### [WORK REQUEST]
Using the listing below, copy exactly the lines from the one containing "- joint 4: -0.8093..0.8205" to the one containing "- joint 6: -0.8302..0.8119", both lines included, and no others.

### [MATERIAL FOR THIS EXERCISE]

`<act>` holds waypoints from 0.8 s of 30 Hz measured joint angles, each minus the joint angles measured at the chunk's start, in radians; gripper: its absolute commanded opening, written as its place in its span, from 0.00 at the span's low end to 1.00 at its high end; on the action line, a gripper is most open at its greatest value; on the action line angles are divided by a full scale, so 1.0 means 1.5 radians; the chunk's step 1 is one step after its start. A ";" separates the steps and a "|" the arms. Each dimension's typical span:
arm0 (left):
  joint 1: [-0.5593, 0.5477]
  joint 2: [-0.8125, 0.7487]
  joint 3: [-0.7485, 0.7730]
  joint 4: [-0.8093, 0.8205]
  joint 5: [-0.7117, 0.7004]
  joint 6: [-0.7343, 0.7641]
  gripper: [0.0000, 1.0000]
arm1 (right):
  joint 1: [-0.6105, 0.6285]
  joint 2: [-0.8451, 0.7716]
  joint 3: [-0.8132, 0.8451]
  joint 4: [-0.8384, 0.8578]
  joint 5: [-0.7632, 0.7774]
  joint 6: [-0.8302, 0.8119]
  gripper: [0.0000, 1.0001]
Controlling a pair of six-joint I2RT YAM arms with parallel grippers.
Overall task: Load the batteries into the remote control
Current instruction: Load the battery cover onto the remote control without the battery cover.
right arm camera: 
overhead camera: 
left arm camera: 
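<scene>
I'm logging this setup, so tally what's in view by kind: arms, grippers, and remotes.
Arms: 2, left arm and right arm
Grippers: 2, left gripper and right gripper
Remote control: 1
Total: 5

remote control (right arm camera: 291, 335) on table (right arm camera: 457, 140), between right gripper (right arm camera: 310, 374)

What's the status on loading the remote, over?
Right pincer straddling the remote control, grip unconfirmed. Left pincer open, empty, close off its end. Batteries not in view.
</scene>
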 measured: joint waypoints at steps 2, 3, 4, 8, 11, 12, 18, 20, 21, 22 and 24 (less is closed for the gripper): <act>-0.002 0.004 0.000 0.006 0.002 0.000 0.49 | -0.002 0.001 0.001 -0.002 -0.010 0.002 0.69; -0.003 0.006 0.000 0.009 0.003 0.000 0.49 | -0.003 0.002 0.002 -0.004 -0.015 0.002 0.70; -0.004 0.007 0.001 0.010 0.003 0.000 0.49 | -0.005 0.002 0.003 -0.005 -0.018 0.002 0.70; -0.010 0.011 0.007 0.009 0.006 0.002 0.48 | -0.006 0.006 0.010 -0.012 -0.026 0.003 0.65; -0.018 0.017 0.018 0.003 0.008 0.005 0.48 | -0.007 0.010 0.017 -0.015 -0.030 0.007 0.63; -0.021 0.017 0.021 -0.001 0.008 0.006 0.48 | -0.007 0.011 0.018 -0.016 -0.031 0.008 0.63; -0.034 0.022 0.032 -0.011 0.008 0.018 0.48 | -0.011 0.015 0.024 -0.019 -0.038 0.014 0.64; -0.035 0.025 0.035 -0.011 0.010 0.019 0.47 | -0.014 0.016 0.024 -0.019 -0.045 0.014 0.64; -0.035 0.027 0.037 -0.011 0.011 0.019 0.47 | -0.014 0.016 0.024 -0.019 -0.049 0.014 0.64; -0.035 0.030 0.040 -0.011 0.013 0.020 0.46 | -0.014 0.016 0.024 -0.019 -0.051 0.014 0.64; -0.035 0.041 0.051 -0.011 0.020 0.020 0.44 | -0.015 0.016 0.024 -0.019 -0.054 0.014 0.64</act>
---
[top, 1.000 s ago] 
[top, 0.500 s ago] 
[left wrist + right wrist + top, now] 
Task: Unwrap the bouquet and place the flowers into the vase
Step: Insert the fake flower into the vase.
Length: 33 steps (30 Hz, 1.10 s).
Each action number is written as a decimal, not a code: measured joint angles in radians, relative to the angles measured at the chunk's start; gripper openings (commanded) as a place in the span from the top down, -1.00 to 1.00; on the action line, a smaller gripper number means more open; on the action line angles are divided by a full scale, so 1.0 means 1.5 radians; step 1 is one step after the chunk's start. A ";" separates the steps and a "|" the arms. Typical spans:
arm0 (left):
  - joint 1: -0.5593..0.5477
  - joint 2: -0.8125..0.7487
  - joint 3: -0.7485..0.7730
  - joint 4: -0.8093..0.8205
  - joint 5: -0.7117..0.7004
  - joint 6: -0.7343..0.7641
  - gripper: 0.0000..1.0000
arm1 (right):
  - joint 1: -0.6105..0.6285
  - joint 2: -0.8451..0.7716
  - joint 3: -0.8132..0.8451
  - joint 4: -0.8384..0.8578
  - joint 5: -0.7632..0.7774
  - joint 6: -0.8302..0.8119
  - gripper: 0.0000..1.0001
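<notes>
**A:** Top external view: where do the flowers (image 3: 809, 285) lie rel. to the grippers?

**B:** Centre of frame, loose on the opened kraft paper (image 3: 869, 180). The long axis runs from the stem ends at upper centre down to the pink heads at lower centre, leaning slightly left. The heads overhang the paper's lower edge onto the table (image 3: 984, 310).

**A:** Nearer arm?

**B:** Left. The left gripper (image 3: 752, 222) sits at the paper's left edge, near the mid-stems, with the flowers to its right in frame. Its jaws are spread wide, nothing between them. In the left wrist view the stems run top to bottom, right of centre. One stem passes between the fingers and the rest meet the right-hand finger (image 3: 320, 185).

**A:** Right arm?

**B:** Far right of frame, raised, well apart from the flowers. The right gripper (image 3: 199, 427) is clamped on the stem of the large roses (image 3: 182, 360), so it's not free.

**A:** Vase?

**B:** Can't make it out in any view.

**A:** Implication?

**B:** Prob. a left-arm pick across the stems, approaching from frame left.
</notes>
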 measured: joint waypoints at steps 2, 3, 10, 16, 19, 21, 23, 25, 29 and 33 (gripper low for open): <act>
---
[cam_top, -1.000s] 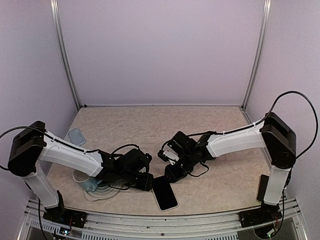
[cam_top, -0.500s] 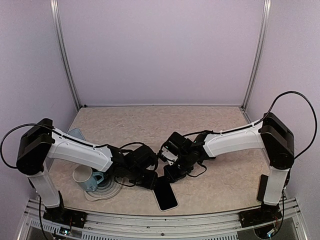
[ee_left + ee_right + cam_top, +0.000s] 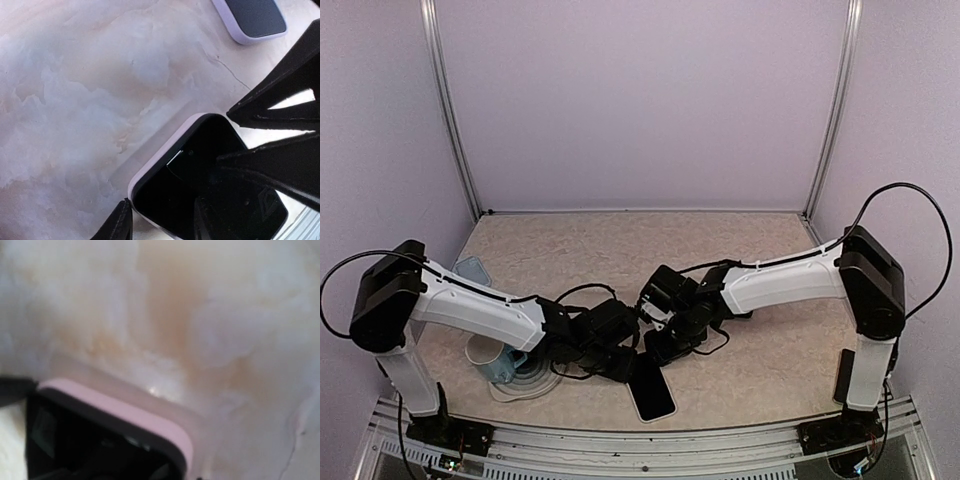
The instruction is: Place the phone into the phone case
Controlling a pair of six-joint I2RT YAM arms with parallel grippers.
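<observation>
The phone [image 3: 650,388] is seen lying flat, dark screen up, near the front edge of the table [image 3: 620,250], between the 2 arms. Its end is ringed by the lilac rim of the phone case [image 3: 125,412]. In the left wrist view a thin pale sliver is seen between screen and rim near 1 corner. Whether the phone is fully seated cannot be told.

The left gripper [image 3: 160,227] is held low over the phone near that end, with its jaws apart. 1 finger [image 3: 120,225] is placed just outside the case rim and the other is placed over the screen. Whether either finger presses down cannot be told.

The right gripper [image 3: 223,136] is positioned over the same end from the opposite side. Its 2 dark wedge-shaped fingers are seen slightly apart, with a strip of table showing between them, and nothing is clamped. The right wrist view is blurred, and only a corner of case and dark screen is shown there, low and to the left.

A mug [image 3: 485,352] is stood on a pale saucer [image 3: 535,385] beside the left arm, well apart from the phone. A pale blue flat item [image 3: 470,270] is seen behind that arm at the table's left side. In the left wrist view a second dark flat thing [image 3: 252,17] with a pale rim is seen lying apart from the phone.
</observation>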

### [COMPLETED EXERCISE]
  - joint 4: -0.8093..0.8205
  - joint 5: -0.7117..0.7004
  - joint 6: -0.7343..0.7641
  - gripper: 0.0000..1.0000
arm1 (right):
  - joint 1: -0.6105..0.6285
  - joint 2: -0.8451..0.7716
  - joint 3: -0.8132..0.8451
  - joint 4: -0.8384..0.8578
  - joint 5: -0.7632..0.7774
  - joint 6: -0.8302..0.8119

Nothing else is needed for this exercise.